First Posted: 03/18/10 06:12 AM ET Updated: 05/25/11 03:50 PM ET

In a breakthough in Senate negotiations around a public health insurance option, Sen. Olympia Snowe (R-Maine) sat down with centrist conservative Democrats for the first time Saturday since the bipartisan Gang of Six broke up shortly after returning from the August recess.

Since then, Snowe, the most likely Republican to cross the aisle on health care reform, has been meeting individually with Democrats, but had yet to rejoin negotiations in a formal way.

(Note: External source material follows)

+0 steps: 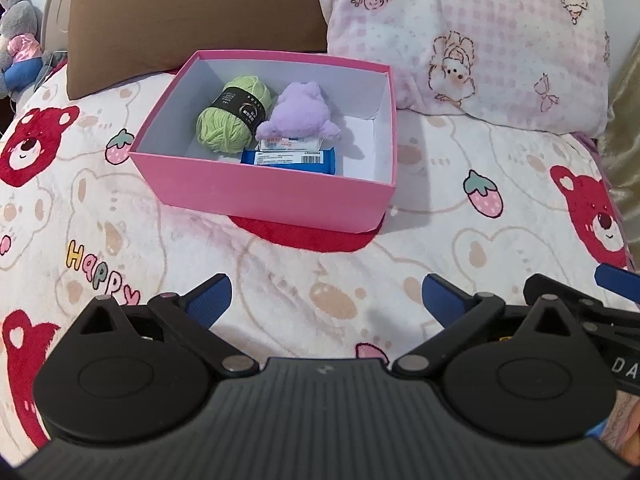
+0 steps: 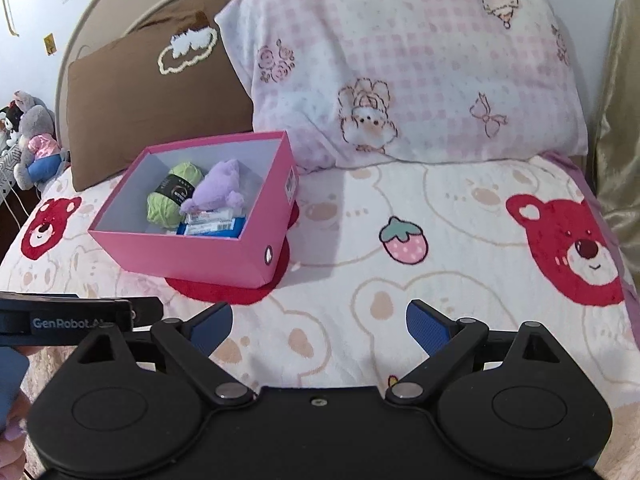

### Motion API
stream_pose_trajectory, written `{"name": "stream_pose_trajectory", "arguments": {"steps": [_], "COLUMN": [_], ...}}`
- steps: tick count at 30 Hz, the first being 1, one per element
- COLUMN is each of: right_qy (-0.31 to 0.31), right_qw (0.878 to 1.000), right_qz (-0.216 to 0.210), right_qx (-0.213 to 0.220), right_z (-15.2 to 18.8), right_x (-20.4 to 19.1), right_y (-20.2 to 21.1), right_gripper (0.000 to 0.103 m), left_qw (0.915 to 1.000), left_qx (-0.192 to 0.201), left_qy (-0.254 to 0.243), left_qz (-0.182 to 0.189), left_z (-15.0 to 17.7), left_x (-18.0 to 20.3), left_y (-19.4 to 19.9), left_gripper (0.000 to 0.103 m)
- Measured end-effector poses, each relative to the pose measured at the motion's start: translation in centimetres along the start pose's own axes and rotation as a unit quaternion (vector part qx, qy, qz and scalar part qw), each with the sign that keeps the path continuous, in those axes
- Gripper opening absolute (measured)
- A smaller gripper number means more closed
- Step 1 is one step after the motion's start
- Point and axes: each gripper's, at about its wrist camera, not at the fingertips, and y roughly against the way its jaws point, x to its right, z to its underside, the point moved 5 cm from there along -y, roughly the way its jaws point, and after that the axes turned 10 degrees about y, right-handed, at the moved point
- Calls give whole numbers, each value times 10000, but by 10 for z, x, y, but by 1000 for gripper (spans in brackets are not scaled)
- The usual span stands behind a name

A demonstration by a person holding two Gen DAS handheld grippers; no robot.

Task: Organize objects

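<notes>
An open pink box [image 1: 256,194] [image 2: 192,254] sits on the bed. Inside it lie a green yarn ball [image 1: 232,114] [image 2: 170,196], a purple plush toy [image 1: 300,114] [image 2: 216,192] and a blue packet with white labels [image 1: 290,158] [image 2: 212,226]. My left gripper [image 1: 326,300] is open and empty, low over the blanket in front of the box. My right gripper [image 2: 320,328] is open and empty, to the right of the box and nearer than it.
A bear-print blanket [image 2: 440,240] covers the bed. A brown pillow [image 1: 192,20] and a pink checked pillow [image 2: 400,60] stand behind the box. Plush toys [image 2: 36,144] sit at the far left. A gold curtain [image 2: 616,140] hangs at the right.
</notes>
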Motion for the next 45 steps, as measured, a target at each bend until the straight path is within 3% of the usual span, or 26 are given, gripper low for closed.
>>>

Snowe, emerging from a meeting on the first floor of the Capitol, Saturday afternoon, told a few reporters hovering outside the room that she had been approached earlier that morning about attending.

She said that no agreement had yet been reached, but that the group was considering "another option," aside from those already under discussion. An agreement had been reached that it would not be publicly discussed, she said, until more details were worked out. Earlier Saturday, Sen. John Kerry (D-Mass.) also mentioned the new option being kicked around but said he couldn't discuss it.

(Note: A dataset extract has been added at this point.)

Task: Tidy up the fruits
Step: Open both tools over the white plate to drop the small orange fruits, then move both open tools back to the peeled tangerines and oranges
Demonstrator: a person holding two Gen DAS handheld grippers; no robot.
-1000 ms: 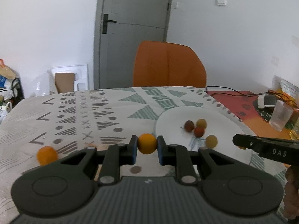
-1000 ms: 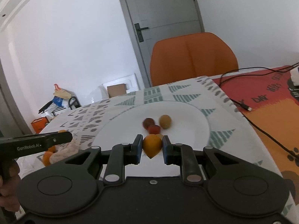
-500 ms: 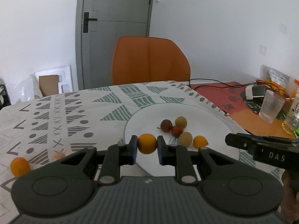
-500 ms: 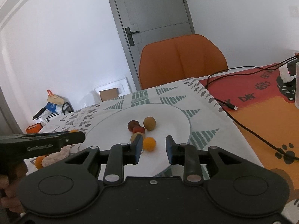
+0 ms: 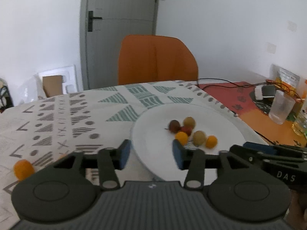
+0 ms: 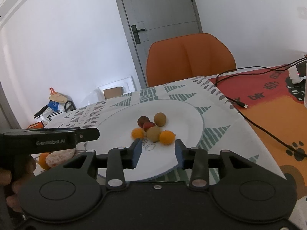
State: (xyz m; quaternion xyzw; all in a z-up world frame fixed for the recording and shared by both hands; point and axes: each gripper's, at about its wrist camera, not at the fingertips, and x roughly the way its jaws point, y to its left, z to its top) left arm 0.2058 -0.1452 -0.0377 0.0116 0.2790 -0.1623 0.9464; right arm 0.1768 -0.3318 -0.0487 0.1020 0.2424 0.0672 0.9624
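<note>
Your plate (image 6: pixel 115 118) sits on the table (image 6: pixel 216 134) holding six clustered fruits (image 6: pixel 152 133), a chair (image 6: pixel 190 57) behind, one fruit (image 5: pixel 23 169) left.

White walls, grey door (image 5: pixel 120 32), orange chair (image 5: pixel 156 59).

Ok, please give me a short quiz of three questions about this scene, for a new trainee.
1. How many fruits lie on the plate?
2. True or false: the left hand-held gripper is shut on an orange fruit.
3. Where are fruits not yet on the plate: A) on the chair, B) on the cloth to the left of the plate, C) in the cup?

Key:
1. Six: two orange, two tan, one dark, one red.
2. False; both the left and the right hand-held gripper are open and hold nothing.
3. B; one orange fruit shows there in the left view.
</note>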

Kerry said that Sen. Mark Pryor (D-Ark.) was one of the leading intellectual fathers of this new approach, an assertion Snowe confirmed, adding that Sen. Blanche Lincoln (D-Ark.) and Ben Nelson (D-Neb.) were also closely involved.

Sens. Mark Udall (D-Colorado), Maria Cantwell (D-Wash.), Mary Landrieu (D-La.) and Ron Wyden (D-Oregon) also attended the meeting.

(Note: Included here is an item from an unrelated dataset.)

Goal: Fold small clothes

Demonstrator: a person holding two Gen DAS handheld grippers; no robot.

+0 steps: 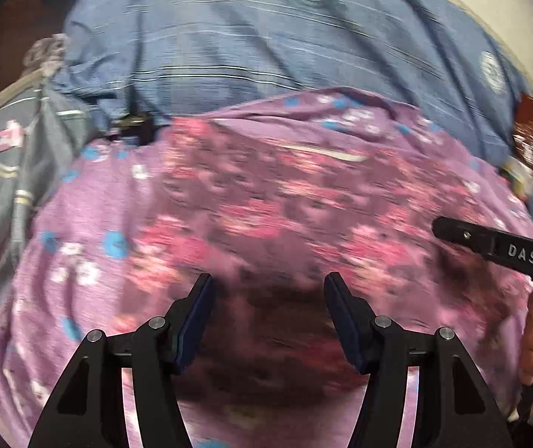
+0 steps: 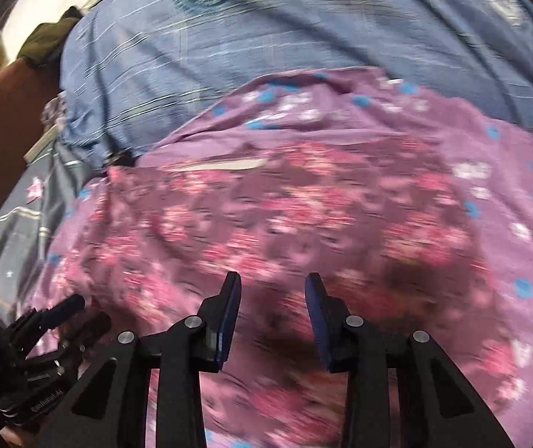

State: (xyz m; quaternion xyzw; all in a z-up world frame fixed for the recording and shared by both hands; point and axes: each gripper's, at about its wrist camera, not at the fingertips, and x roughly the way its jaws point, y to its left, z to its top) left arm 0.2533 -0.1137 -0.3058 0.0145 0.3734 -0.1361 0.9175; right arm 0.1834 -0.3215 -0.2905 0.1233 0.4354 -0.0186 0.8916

Sen. Joseph Lieberman (I-Conn.) was not at the meeting and has vowed to filibuster any bill that has any version of a public option. If Lieberman holds to his threat, Democrats would need Snowe to break a GOP-Lieberman filibuster.

Snowe said she was still pushing her "trigger" proposal and met yesterday with Kerry to discuss it. Kerry, she said, has long been open to such a plan. Under her trigger, the public option would only be available in states where private insurance is deemed unaffordable to a certain percentage of residents. Advocates of the public option say a trigger is as good as no public option at all, because it will be gamed by insurance companies so that it never "triggers."

Snowe said Kerry's been in discussions with her about her proposal for months. "[She and Kerry] have, even prior to this, [had discussions] on the Finance Committee about the possibility of a trigger and how it would work and so on," she said.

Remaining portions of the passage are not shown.